Everyone has an online story.
I met J on Orkut in 2006. We got married, to each other in 2008. This line has been a brilliant conversation starter at dinner parties where newly-married folk get the most attention. We got our share with our ‘how we met’ story. Orkut shutting shop feels like the end of an era, the nostalgia, the first “scrap” that J and me exchanged (for the record, he pinged me first) remains special. The conversations soon moved on from Orkut to Blogger, and both of us eager writers had our personal blogs where ‘comments’ helped us know each other better.
Of course, Gmail and Gchat took this exchange further; long emails and the even longer wait for the inbox counter to increase by one. The joy of seeing the crisp white strip of an unread new mail.
Love blossomed. And I moved cities to be with him. Orkut made me leave a life I had known behind, and move from one city to another, because some boy had left me a line there.
Back in the early days of social networking, when Orkut was teaching us the ropes, people were more honest in their profiles. The testimonials were heart warming, the photos were easy to share and more importantly, it was very easy to stalk complete strangers, but people were less careful about their online personas, it was all about the real “you”.

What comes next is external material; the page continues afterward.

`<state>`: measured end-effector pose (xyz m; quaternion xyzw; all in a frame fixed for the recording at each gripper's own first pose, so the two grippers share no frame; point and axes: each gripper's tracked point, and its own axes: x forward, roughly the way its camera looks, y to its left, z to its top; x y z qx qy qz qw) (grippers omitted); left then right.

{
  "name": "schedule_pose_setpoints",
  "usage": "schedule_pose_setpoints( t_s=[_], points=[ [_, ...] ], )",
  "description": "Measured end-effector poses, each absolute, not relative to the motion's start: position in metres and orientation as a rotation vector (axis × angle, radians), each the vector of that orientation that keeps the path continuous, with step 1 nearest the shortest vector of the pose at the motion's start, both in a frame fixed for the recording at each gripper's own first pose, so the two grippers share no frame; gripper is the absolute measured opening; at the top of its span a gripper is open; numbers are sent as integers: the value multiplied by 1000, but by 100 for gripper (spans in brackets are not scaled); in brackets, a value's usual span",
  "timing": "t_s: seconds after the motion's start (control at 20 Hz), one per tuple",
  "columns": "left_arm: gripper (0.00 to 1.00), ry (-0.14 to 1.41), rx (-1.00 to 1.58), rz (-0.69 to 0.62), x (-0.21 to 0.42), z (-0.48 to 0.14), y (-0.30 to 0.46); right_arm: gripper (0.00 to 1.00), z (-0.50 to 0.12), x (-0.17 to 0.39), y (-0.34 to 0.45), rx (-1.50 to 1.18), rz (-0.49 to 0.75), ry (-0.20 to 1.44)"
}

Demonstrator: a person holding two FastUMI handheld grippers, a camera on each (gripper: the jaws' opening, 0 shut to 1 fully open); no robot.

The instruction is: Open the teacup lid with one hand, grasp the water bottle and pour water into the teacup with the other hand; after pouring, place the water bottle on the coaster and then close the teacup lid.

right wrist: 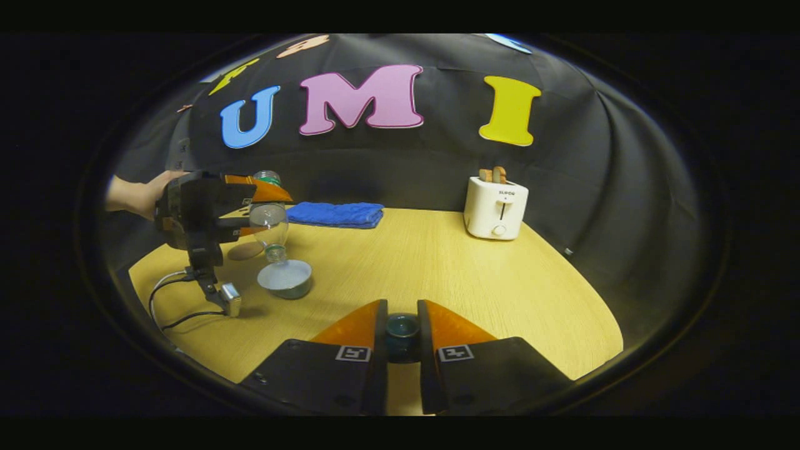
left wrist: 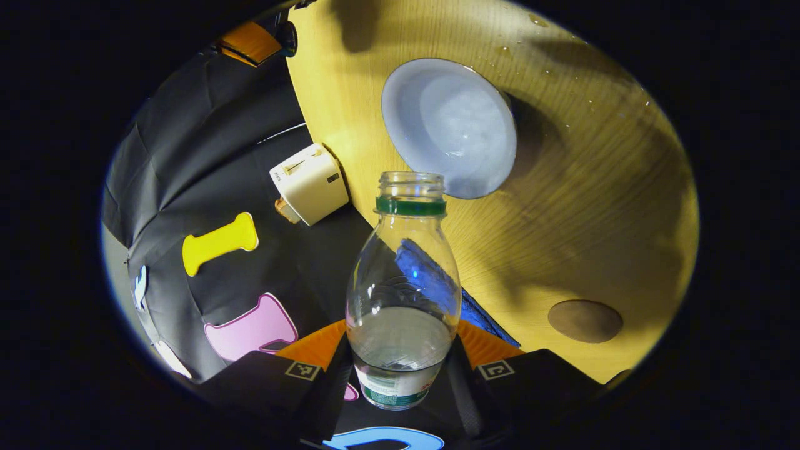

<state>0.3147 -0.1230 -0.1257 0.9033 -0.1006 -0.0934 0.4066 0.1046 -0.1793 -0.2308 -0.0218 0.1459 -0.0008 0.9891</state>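
Note:
My left gripper (left wrist: pixel 400 340) is shut on a clear water bottle (left wrist: pixel 403 281) with a green neck ring. The bottle is uncapped and tipped, its open mouth pointing at the pale blue-grey teacup (left wrist: pixel 450 125) on the wooden table. Some water sits in the bottle near the fingers. In the right gripper view a hand holds that left gripper (right wrist: pixel 265 209) with the bottle (right wrist: pixel 270 225) mouth-down over the lidless teacup (right wrist: pixel 285 278). My right gripper (right wrist: pixel 402 337) is shut on the dark teal teacup lid (right wrist: pixel 402 330), low over the table's near side. A round brown coaster (left wrist: pixel 585 320) (right wrist: pixel 245 251) lies beside the cup.
A white toaster (right wrist: pixel 497 207) (left wrist: pixel 309 183) stands at the back right of the table (right wrist: pixel 437 262). A folded blue cloth (right wrist: pixel 337 214) lies at the back. A cable with a small box (right wrist: pixel 230 300) trails near the left edge. Water droplets (left wrist: pixel 537 22) dot the wood.

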Motion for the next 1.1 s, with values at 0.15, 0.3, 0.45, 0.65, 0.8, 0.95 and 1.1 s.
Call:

For those who can jog their memories a little further down, to a time before Orkut, ICQ ruled the internet’s social circles. I made friends via ICQ who I’m still in touch with. Its icon of a flower tapping its foot, “searching friends” for you, was the ultimate symbol of “cool”. The icon of a door slamming shut when someone logged out. The pleasant knock-knock when one of your friends was online. ICQ connected a whole lot of crazy together, friends from the US and Russia were a common occurrence because the foot-tapping flower didn’t search only in your city, but all over the world for who was online at that moment or “available”. No guesses then that I had also met my first boyfriend, on ICQ. Hotmail was the messenger of choice back in the day, and while that relationship sank before Blogger made its entry, it did have one unexpected side-effect. Getting over a heartbreak makes a writer out of many of us, and my blog posts were punched out in regular bouts of self-pity. The blog caught the eye of an editor, who offered me a job, but let us just talk about love.
Facebook, new to the game, didn’t know that people were eager to meet new friends. So we had to add everyone we knew to then maybe meet some more interesting folk. The timeline took the fun out of the spontaneous and even funny, “frandship” requests that Orkut offered in 2004.
I haven’t been on that site for years. I don’t know anyone who is still there, though the last time I checked a lot of Brazilians want to be my “amigos”. They don’t make social networking sites like they used to. They are far more slick and integrated now but nothing is a coincidence and little is left to chance. People type out less about themselves. The questionnaires that you fill about yourself when you log in, feel like lists for shopping websites to fight over what to sell you as soon as you say you live in Delhi and love J K Rowling.
Today, social networking is all about advertisements.
Orkut was lame with its sky-blue website, the small space for a profile picture, the clumsy scrap wall, but it had real people, using bad pick-up lines and guess what, some did work.